FRANKLIN—The once bustling and now abandoned Hayden Junior High School will be getting some new life injected into it soon.
It is the site for the new Hayden Village; a multi-use facility that would specialize in offering the city’s seniors a way to age with dignity, while engaging in healthy lifestyles.
The Hayden Village project would allow for the construction of 25 apartments for senior citizens within the building, as well as an adult day health care program. It would relocate the Senior Services Rural Office from the Martin Luther King building and place it under the same roof.

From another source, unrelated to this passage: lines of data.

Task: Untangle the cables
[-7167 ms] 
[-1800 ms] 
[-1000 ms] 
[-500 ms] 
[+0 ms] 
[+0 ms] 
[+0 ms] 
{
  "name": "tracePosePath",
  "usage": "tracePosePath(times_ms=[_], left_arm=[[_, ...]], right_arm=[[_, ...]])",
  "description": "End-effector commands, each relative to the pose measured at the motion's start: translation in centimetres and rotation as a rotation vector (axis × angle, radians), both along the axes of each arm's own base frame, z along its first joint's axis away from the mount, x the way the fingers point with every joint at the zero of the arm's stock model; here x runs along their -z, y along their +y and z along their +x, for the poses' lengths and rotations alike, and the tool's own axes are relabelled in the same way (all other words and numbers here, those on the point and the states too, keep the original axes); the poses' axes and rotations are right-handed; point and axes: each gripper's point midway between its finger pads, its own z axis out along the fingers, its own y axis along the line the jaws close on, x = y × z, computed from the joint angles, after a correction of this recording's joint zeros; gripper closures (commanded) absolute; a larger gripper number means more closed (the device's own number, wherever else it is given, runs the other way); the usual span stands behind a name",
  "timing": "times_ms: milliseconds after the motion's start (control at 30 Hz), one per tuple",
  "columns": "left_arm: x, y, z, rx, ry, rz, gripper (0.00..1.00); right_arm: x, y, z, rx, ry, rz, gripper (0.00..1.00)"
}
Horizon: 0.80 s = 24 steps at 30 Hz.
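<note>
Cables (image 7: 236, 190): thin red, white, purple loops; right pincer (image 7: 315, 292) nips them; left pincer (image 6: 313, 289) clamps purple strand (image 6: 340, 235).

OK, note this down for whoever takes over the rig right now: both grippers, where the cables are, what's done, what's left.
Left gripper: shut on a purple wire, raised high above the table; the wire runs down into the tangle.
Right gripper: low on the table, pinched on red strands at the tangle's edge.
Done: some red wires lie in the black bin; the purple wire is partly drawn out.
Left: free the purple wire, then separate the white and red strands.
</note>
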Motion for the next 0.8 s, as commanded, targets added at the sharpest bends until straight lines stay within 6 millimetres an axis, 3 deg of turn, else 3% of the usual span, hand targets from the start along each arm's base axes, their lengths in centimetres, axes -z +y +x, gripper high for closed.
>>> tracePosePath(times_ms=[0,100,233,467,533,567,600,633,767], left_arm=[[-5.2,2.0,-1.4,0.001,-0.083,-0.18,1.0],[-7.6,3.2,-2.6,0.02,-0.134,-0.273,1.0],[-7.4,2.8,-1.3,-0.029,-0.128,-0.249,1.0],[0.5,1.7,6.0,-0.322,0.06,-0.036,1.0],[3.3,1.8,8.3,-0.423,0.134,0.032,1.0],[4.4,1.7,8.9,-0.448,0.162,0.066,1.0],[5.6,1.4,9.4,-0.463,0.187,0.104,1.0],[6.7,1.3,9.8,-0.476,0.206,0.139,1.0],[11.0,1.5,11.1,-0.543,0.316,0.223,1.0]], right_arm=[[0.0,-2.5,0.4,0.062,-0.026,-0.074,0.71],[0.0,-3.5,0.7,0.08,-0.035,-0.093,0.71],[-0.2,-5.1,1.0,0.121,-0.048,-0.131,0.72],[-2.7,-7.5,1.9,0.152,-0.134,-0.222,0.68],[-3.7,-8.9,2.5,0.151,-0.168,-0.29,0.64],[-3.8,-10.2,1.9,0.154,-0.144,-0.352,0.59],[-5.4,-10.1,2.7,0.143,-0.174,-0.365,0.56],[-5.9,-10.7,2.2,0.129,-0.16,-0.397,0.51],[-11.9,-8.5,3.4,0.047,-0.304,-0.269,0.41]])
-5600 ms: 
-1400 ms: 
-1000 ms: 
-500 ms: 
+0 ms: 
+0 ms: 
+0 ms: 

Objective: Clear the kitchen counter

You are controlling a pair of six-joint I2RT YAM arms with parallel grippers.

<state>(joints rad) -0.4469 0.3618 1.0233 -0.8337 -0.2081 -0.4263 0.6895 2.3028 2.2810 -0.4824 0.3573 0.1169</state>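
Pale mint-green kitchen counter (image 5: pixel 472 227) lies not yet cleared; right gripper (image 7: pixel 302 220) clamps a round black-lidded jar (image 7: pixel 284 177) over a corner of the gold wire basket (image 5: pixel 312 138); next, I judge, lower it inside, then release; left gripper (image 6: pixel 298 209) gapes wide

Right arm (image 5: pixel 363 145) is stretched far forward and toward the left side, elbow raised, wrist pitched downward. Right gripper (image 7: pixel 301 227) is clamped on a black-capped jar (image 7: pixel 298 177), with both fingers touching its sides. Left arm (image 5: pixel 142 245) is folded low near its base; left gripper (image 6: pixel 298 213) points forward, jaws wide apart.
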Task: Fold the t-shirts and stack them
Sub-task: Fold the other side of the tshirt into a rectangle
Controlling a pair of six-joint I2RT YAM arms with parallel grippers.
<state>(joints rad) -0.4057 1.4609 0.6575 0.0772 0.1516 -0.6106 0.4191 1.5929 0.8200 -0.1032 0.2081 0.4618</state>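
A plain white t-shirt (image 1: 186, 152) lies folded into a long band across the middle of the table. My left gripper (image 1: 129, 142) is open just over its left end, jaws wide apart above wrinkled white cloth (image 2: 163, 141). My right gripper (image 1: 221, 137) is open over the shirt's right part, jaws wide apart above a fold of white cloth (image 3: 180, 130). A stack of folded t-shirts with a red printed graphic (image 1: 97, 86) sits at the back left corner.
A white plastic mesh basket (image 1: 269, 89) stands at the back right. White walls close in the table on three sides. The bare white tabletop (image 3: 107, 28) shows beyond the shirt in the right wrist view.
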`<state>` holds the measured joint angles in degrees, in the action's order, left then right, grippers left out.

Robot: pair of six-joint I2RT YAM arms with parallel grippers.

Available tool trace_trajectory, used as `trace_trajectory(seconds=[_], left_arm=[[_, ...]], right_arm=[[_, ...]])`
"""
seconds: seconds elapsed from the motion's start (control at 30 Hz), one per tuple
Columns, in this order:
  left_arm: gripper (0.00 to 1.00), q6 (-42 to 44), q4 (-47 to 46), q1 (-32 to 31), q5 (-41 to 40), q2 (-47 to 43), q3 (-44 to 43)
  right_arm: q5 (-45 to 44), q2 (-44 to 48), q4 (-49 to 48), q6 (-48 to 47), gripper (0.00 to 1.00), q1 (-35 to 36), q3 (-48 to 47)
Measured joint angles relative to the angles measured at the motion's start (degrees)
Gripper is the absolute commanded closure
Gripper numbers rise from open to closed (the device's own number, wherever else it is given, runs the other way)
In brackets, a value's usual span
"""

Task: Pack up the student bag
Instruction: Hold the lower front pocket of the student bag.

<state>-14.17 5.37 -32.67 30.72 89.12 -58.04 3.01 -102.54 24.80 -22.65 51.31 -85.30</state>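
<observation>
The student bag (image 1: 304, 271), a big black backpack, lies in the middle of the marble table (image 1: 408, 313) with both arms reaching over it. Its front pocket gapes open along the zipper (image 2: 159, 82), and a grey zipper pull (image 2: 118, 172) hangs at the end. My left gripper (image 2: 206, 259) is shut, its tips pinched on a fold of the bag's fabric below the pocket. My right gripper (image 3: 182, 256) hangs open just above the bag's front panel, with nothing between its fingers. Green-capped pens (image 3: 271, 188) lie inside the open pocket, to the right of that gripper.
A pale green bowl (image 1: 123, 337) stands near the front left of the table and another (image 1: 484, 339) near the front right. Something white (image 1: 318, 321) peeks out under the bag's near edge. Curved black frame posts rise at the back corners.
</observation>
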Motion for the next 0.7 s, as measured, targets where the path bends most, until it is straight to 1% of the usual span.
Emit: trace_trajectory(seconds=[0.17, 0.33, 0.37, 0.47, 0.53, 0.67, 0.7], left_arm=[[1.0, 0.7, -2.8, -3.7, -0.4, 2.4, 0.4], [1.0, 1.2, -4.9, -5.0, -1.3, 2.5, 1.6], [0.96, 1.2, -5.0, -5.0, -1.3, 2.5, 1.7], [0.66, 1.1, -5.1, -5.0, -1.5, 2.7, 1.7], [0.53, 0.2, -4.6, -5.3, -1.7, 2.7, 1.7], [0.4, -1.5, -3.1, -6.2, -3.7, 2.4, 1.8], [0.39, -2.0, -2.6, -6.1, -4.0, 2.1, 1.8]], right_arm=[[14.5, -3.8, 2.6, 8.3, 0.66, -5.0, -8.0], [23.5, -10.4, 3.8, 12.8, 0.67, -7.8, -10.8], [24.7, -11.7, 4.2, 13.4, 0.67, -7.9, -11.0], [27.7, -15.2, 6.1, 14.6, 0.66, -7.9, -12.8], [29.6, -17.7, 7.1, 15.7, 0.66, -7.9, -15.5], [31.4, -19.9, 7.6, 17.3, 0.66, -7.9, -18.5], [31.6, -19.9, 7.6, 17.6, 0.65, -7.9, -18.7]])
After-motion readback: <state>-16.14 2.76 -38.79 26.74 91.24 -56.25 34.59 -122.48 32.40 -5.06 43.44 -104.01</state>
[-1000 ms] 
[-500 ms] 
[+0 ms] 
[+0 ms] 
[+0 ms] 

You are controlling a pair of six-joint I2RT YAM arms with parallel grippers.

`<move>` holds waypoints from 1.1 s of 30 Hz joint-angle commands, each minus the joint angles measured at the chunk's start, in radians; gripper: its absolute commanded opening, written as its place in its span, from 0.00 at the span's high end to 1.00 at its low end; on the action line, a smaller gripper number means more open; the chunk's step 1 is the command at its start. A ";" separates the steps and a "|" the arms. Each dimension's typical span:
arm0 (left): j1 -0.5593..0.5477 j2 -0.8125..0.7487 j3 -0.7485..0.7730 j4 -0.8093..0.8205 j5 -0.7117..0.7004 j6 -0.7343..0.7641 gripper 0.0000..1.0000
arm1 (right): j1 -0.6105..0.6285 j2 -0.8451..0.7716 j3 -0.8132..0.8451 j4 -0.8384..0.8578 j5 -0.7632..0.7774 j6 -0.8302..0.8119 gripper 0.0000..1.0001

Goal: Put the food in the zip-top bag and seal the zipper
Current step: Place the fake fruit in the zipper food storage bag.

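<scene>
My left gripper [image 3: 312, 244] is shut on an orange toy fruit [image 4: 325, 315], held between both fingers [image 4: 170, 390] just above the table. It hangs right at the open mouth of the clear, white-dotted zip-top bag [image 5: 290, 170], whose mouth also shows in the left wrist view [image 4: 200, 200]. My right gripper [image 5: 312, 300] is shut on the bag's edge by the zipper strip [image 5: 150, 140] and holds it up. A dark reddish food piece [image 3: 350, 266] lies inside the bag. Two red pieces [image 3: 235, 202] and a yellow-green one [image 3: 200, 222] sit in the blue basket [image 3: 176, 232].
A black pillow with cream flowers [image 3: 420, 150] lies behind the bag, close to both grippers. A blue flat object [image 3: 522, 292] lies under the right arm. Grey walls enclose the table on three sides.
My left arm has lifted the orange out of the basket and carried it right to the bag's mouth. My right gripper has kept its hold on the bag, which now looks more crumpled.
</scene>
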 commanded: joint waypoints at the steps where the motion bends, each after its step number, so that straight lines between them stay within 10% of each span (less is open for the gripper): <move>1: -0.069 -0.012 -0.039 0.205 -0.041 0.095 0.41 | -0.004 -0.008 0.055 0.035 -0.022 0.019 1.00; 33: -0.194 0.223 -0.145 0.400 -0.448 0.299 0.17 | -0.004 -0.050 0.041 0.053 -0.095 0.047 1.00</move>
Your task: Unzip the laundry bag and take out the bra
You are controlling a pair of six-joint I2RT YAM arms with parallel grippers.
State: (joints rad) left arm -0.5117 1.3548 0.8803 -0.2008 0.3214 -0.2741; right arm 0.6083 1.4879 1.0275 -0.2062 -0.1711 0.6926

The project would also have an influence on other city residents by offering a Head Start Program for the children. There will be Home Ownership Training offered by the Franklin Housing Authority on site. They will have various wellness programs, too, as well as a new Heritage Museum, a library and a new community center.
Spearheading the effort for this transformation is the Senior Services of Southeastern Virginia, an independent 501 (c) (3) nonprofit organization. SSSEVA was established under the Older Americans Act of 1972. They have federal and state legal designation. The region they serve consists of a blend of rural and urban areas spanning over 2,000 square miles. Last year alone their staff of 105 people served over 12,000 senior citizens.
Senior Services of Southeastern Virginia have always been involved in Western Tidewater, namely Southampton County, since the program’s inception in 1972. They have been one of the original members of the Suffolk Partnership for a Healthy Community. They initiated the Care Transition pilot program in 2012 with conjunction with Southampton Memorial Hospital.
“We noticed that whenever older patients were treated at the hospital, they returned within 30 days. So, we partnered with the hospital to help patients with after care,” said Vanessa Greene, who sits on the SSSEVA Board of Directors as a representative for Southampton County. The SSSEVA have managed the Rural Aging Centers in Franklin, Isle of Wight and Suffolk since 1973.
The reason the SSSEVA chose Franklin to focus its efforts is quite simple.
“We conducted a private study and learned that out of the whole region, Franklin had the highest percentage of citizens over the age of 65,” Greene said. “It’s also one of the poorest in the region, having the highest percentage of low-income households.”